- [Work item]: All lines of the listing that contain "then" should be shown in full.

Start of Excerpted records

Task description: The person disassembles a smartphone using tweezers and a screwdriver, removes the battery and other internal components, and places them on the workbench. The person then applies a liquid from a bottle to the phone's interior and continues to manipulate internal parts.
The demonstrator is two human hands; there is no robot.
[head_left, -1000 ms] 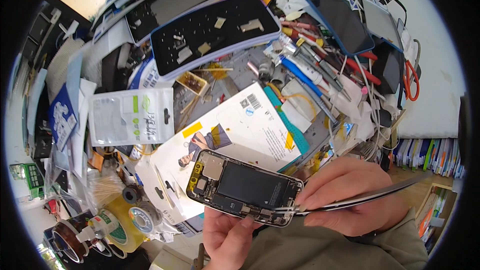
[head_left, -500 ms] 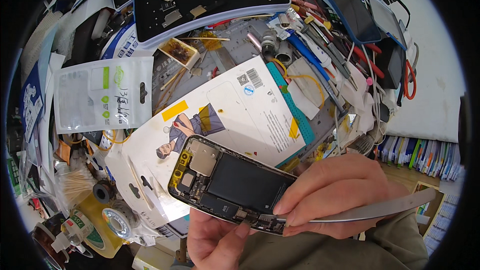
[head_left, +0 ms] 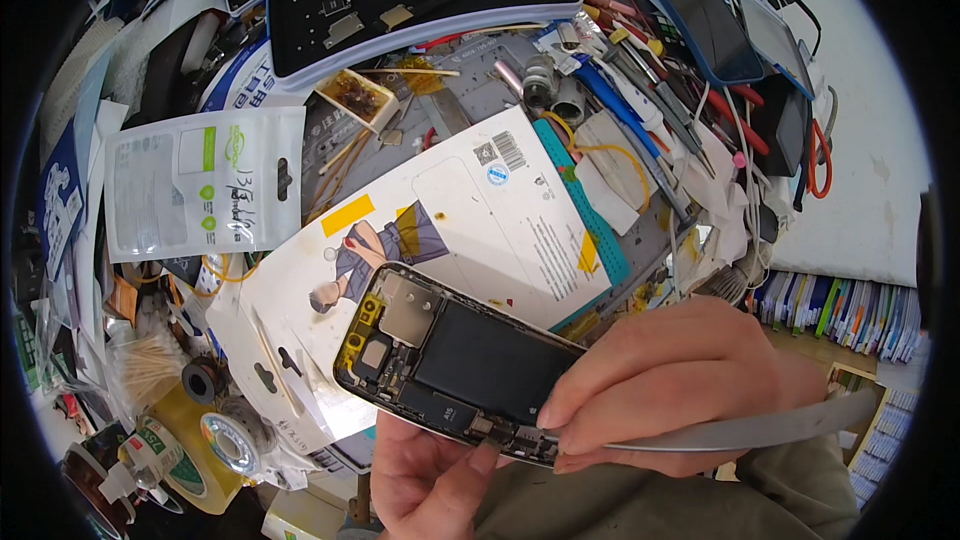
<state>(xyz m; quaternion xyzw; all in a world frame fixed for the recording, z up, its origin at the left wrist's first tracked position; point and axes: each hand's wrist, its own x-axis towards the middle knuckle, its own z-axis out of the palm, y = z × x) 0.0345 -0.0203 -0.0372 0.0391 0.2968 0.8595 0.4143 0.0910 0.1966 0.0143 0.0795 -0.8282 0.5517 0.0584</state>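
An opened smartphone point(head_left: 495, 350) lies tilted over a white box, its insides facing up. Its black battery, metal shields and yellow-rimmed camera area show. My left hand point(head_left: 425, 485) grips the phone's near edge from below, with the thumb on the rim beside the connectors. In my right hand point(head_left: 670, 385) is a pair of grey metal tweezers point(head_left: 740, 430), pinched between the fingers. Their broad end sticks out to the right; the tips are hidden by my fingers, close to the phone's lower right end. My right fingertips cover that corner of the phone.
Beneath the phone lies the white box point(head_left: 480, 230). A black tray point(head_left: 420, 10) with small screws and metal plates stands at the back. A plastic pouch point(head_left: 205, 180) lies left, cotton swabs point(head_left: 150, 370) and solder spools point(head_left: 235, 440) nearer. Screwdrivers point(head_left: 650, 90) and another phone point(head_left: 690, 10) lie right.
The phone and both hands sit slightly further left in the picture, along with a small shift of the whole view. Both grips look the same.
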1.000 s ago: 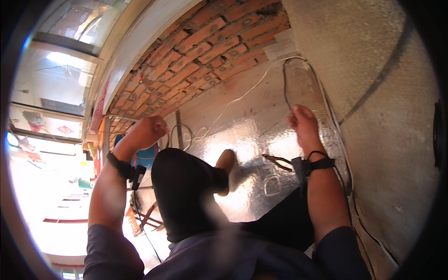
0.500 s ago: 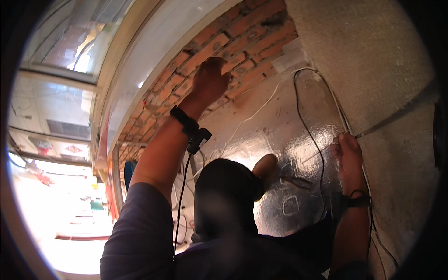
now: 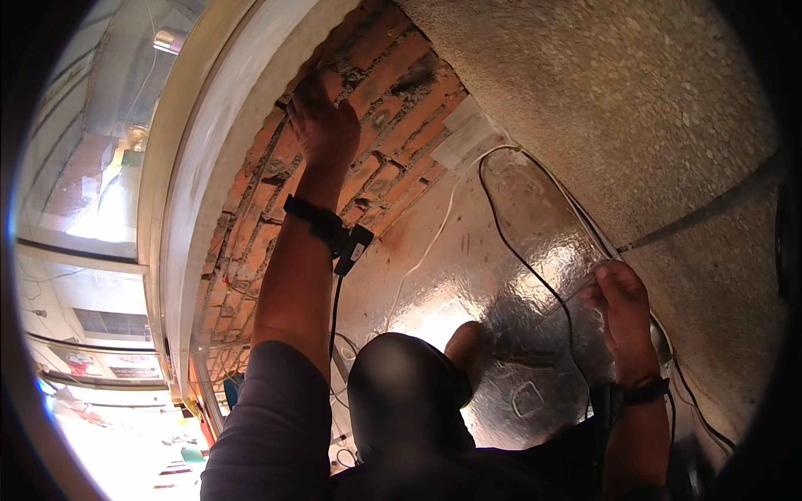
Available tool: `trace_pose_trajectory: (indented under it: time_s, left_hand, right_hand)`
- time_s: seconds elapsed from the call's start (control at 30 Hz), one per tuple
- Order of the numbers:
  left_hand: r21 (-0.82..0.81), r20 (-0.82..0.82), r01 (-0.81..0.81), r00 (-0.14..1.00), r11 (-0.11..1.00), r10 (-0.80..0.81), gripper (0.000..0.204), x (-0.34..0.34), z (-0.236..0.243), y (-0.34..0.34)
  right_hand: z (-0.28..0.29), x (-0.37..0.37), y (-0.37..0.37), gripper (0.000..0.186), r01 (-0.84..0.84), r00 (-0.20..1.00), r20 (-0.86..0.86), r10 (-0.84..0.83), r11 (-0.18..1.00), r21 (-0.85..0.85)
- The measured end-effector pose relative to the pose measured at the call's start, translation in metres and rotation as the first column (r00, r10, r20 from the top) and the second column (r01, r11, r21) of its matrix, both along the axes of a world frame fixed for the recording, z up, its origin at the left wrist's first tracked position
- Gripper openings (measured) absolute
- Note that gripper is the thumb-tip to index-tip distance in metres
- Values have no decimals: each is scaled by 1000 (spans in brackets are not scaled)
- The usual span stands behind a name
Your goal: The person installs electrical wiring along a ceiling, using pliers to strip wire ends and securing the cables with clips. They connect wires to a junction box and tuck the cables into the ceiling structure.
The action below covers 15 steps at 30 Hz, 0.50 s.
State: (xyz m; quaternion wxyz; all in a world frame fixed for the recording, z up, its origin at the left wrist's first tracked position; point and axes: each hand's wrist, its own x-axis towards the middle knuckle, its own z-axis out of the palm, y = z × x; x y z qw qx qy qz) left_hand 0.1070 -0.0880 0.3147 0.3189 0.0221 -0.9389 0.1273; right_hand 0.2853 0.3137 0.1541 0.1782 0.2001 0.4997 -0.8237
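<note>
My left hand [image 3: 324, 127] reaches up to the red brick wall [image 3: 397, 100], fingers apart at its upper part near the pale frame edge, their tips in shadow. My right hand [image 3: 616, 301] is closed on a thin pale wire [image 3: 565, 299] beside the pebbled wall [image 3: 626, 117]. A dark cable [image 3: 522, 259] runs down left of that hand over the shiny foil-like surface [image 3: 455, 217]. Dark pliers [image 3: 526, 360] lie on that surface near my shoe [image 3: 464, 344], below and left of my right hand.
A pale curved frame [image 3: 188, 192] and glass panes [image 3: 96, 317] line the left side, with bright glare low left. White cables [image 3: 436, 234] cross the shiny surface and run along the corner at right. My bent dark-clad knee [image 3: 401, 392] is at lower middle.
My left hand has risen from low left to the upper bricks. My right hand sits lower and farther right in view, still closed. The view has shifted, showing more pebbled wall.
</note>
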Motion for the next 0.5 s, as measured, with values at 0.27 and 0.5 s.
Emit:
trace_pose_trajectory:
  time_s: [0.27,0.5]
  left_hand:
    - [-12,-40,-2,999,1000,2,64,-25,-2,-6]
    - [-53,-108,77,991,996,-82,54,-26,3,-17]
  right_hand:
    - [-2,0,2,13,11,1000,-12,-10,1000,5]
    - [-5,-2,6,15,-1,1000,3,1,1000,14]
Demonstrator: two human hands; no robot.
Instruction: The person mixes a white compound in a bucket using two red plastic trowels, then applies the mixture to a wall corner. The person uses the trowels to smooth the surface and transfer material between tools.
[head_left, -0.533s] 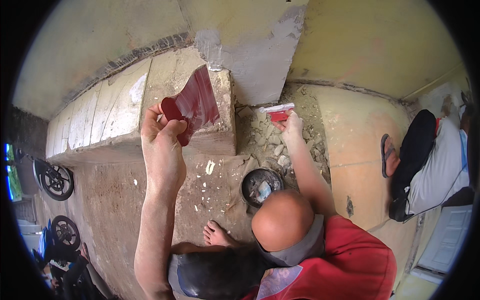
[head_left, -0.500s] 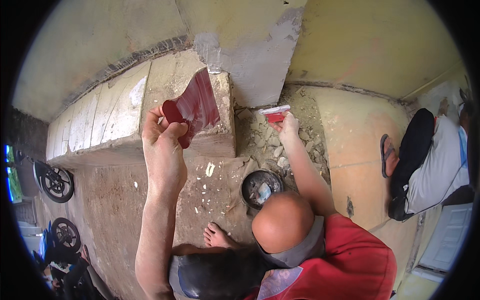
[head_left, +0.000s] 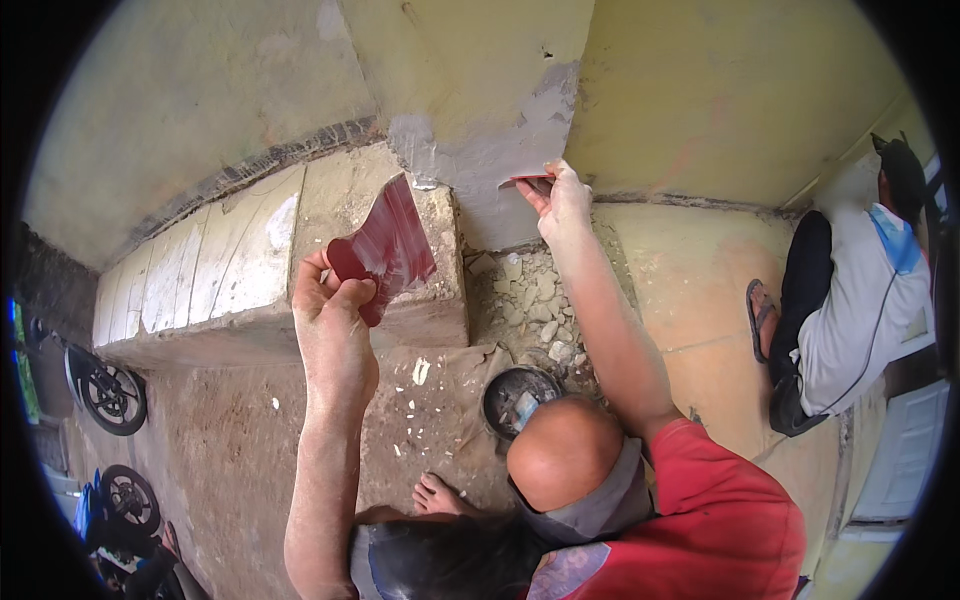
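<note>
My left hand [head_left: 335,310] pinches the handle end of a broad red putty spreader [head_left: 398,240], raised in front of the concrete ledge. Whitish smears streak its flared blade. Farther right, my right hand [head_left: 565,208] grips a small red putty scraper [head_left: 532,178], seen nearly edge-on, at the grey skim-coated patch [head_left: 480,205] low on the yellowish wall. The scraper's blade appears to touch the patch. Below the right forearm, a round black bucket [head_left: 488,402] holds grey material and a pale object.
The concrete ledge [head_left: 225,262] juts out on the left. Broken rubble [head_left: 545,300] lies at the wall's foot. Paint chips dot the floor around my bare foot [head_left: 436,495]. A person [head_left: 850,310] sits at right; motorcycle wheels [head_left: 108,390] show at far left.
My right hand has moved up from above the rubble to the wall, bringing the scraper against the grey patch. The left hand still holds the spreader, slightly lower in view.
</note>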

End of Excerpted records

- [Written answer]:
Task description: The person disassembles a smartphone using tweezers and a screwdriver, removes the battery and other internal components, and places them on the workbench. The person then applies a liquid from a bottle to the phone's interior and continues to manipulate internal parts.
Instruction: The person mixes a white compound in a bucket using two red plastic trowels, then applies the mixture to a wall corner. The person uses the trowels to smooth the surface and transfer material between tools.

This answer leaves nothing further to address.